→ **Task statement**: Return each line of the data below verbatim; pictures are to be left out.

---

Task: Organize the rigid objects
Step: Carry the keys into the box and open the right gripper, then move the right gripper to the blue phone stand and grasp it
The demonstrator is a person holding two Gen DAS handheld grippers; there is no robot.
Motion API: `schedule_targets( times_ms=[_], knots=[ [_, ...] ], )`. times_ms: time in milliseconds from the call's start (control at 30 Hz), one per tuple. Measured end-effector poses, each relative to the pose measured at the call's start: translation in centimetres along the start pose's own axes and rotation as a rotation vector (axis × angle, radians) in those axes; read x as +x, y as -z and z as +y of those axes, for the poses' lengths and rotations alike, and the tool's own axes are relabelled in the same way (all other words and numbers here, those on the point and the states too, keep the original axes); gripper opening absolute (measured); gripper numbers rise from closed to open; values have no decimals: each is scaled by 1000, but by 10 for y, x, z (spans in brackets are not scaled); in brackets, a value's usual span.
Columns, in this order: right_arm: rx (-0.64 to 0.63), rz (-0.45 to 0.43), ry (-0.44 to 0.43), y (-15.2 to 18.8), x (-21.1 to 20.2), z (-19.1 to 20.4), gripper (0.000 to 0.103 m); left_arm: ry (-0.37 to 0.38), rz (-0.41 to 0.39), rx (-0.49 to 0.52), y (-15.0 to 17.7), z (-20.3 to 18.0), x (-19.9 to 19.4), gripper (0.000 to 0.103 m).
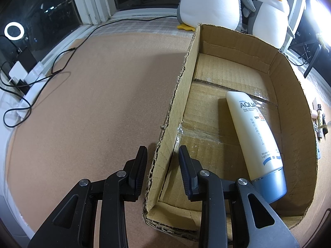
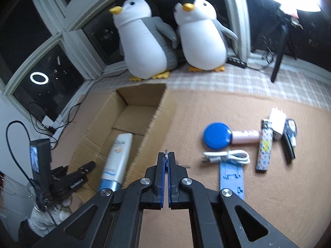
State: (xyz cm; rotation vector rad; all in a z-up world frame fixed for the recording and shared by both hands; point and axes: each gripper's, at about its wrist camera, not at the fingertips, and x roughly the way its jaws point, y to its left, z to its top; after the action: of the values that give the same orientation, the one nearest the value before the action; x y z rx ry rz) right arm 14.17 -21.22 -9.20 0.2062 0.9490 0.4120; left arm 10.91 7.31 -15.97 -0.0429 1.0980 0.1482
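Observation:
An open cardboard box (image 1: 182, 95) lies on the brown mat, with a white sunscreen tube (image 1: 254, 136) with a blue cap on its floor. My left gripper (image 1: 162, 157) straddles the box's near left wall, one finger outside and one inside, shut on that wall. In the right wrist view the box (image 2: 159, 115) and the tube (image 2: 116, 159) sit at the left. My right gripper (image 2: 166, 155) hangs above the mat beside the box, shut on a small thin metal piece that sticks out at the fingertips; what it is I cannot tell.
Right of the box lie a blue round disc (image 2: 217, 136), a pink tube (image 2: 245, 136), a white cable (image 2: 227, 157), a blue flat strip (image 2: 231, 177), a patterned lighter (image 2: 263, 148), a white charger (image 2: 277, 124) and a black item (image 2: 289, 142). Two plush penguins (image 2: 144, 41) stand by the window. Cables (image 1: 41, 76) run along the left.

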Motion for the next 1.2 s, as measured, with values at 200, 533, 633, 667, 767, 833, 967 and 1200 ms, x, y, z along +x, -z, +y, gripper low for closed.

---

→ **Response to this task**:
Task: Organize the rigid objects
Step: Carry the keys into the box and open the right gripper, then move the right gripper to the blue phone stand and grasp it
The demonstrator is a person holding two Gen DAS handheld grippers; there is no robot.
Motion API: `schedule_targets( times_ms=[_], knots=[ [_, ...] ], )`. times_ms: time in milliseconds from the call's start (control at 30 Hz), one per tuple. Measured end-effector poses, each relative to the pose measured at the call's start: translation in centimetres along the start pose's own axes and rotation as a rotation vector (axis × angle, radians) in those axes; read x as +x, y as -z and z as +y of those axes, for the poses' lengths and rotations alike, and the tool's own axes are relabelled in the same way (all other words and numbers here, those on the point and the states too, keep the original axes); gripper opening absolute (measured); gripper numbers rise from closed to open; values have no decimals: each is scaled by 1000, but by 10 for y, x, z (spans in brackets are not scaled); in brackets, a value's usual span.
Columns, in this order: right_arm: rx (-0.64 to 0.63), rz (-0.45 to 0.43), ry (-0.44 to 0.43), y (-15.2 to 18.8), x (-21.1 to 20.2), z (-19.1 to 20.4), gripper (0.000 to 0.103 m); left_arm: ry (-0.37 to 0.38), rz (-0.41 to 0.39), rx (-0.49 to 0.52), y (-15.0 to 17.7), z (-20.3 to 18.0), x (-19.9 to 19.4), gripper (0.000 to 0.103 m).
State: (xyz cm; rotation vector rad; all in a z-up world frame fixed for the recording and shared by both hands; point and axes: each gripper's, at about its wrist camera, not at the fingertips, and x roughly the way its jaws point, y to its left, z to its top; after the action: of the values that give the same orientation, the one nearest the value before the action; x y z rx ry rz) right arm 14.17 -21.22 -9.20 0.2062 0.9490 0.4120; left arm 10.91 7.31 -15.97 -0.0429 1.0980 0.1482
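Observation:
An open cardboard box (image 1: 182, 95) lies on the brown mat, with a white sunscreen tube (image 1: 254, 136) with a blue cap on its floor. My left gripper (image 1: 162, 157) straddles the box's near left wall, one finger outside and one inside, shut on that wall. In the right wrist view the box (image 2: 159, 115) and the tube (image 2: 116, 159) sit at the left. My right gripper (image 2: 166, 155) hangs above the mat beside the box, shut on a small thin metal piece that sticks out at the fingertips; what it is I cannot tell.
Right of the box lie a blue round disc (image 2: 217, 136), a pink tube (image 2: 245, 136), a white cable (image 2: 227, 157), a blue flat strip (image 2: 231, 177), a patterned lighter (image 2: 263, 148), a white charger (image 2: 277, 124) and a black item (image 2: 289, 142). Two plush penguins (image 2: 144, 41) stand by the window. Cables (image 1: 41, 76) run along the left.
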
Motion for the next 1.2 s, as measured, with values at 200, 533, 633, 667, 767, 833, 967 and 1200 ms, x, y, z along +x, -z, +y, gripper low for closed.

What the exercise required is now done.